From: fjblurt on
On Jul 24, 10:08 am, Jacek Dziedzic <jacek.dziedzic__no--
spa...(a)gmail.com> wrote:
> fjbl...(a)yahoo.com pisze:
> >
>
> > What system are you on?
>
> uname -a says:
> Linux [hostname] 2.6.24-etchnhalf.1-amd64 #1 SMP Mon Jul 21 10:36:02
> UTC 2008 x86_64 GNU/Linux
>
> > On most systems I've tried (I just tried
>
> > FreeBSD), a debugger gets to see signals like SIGSEGV before the
> > program itself does.
>
> This is also the case on this system, except for Fortran
> programs.
>
> > What happens when you run gdb on a program like this?
> > [...]
>
> It traps correctly:
> Program received signal SIGSEGV, Segmentation fault.
> 0x00000000004004f7 in main () at 1.c:10
> 10 *(volatile int *)0 = 42;
>
> Pretty weird, this fortran, huh? :)
>
> - J.

Huh.

I am curious about this, but I don't know any Fortran. Can you
reproduce the problem with a minimal Fortran program and post it here,
along with instructions on compiling, and the compiler/runtime
versions you're using?
From: Paul Pluzhnikov on
Jacek Dziedzic <jacek.dziedzic__no--spam__(a)gmail.com> writes:

>> If you run the program under gdb from the start, it should stop with
>> "program received SIGSEGV" message *before* FORTRAN runtime had
>> any chance to catch/handle the signal.
>
> Yep, I know it should. It does, in fact, do that for
> my C and C++ programs.

Then it is likely that your FORTRAN program is *not* getting a
SIGSEGV; that you've misinterpreted what you observed, and misled
everybody.

[It is generally not possible for a program to receive SIGSEGV and
for debugger attached to it to not notice.]
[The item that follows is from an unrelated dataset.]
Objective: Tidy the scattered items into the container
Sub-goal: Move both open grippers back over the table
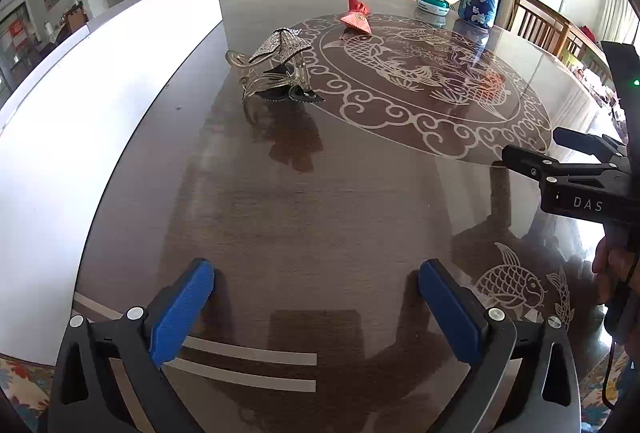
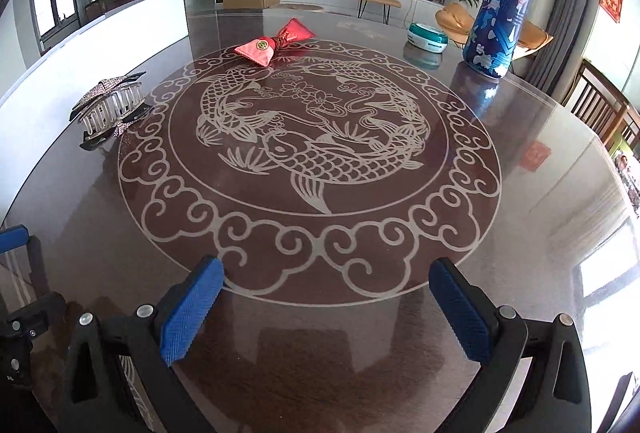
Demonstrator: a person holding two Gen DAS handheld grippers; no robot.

Perhaps there are child processes involved?
Try gdb 'catch fork' command to find out.

Run your program under gdb, record your entire interaction
(e.g. using script(1)) including all input and output, and post
it here.

Or run it under 'strace -ff -o junk.trace ./a.out', and examine
the trace this generates.

Cheers,
--
In order to understand recursion you must first understand recursion.
Remove /-nsp/ for email.
From: Paul Pluzhnikov on
Jacek Dziedzic <jacek.dziedzic__no--spam__(a)gmail.com> writes:

> Pretty weird, this fortran, huh? :)

There is absolutely nothing special about FORTRAN; it's just
another user-level program, and it obeys the rules of the game
just like any other user-level program, whether written in C, C++,
hand-coded assembly, or java.

Cheers,
--
In order to understand recursion you must first understand recursion.
Remove /-nsp/ for email.
From: Ron Ford on
On Thu, 24 Jul 2008 19:08:31 +0200, Jacek Dziedzic posted:

> fjblurt(a)yahoo.com pisze:
> >
>> What system are you on?
>
> uname -a says:
> Linux [hostname] 2.6.24-etchnhalf.1-amd64 #1 SMP Mon Jul 21 10:36:02
> UTC 2008 x86_64 GNU/Linux
>
> > On most systems I've tried (I just tried
>> FreeBSD), a debugger gets to see signals like SIGSEGV before the
>> program itself does.
>
> This is also the case on this system, except for Fortran
> programs.
>
>> What happens when you run gdb on a program like this?
>> [...]
>
> It traps correctly:
> Program received signal SIGSEGV, Segmentation fault.
> 0x00000000004004f7 in main () at 1.c:10
> 10 *(volatile int *)0 = 42;
>
> Pretty weird, this fortran, huh? :)
>
> - J.

Is the fortran source something you can post?
--
Wealth - any income that is at least one hundred dollars more a year than
the income of one's wife's sister's husband. 6
H. L. Mencken
From: Jacek Dziedzic on
Paul Pluzhnikov pisze:
> Jacek Dziedzic <jacek.dziedzic__no--spam__(a)gmail.com> writes:
>
>>> If you run the program under gdb from the start, it should stop with
>>> "program received SIGSEGV" message *before* FORTRAN runtime had
>>> any chance to catch/handle the signal.
>> Yep, I know it should. It does, in fact, do that for
>> my C and C++ programs.
>
> Then it is likely that your FORTRAN program is *not* getting a
> SIGSEGV; that you've misinterpreted what you observed, and misled
> everybody.

I don't think I misled anyone, as the program crashes
the Fotran RTL says:

forrtl: severe (174): SIGSEGV, segmentation fault occurred
Image PC Routine Line Source
a.out 0000000000450605 Unknown Unknown Unknown
a.out 00000000004117BB Unknown Unknown Unknown
a.out 0000000000406D37 Unknown Unknown Unknown
a.out 00000000004063A2 Unknown Unknown Unknown
libc.so.6 00002B7BE8C234CA Unknown Unknown Unknown
a.out 00000000004062EA Unknown Unknown Unknown
rank 0 in job 1 galera_44926 caused collective abort of all ranks
exit status of rank 0: killed by signal 9

> [It is generally not possible for a program to receive SIGSEGV and
> for debugger attached to it to not notice.]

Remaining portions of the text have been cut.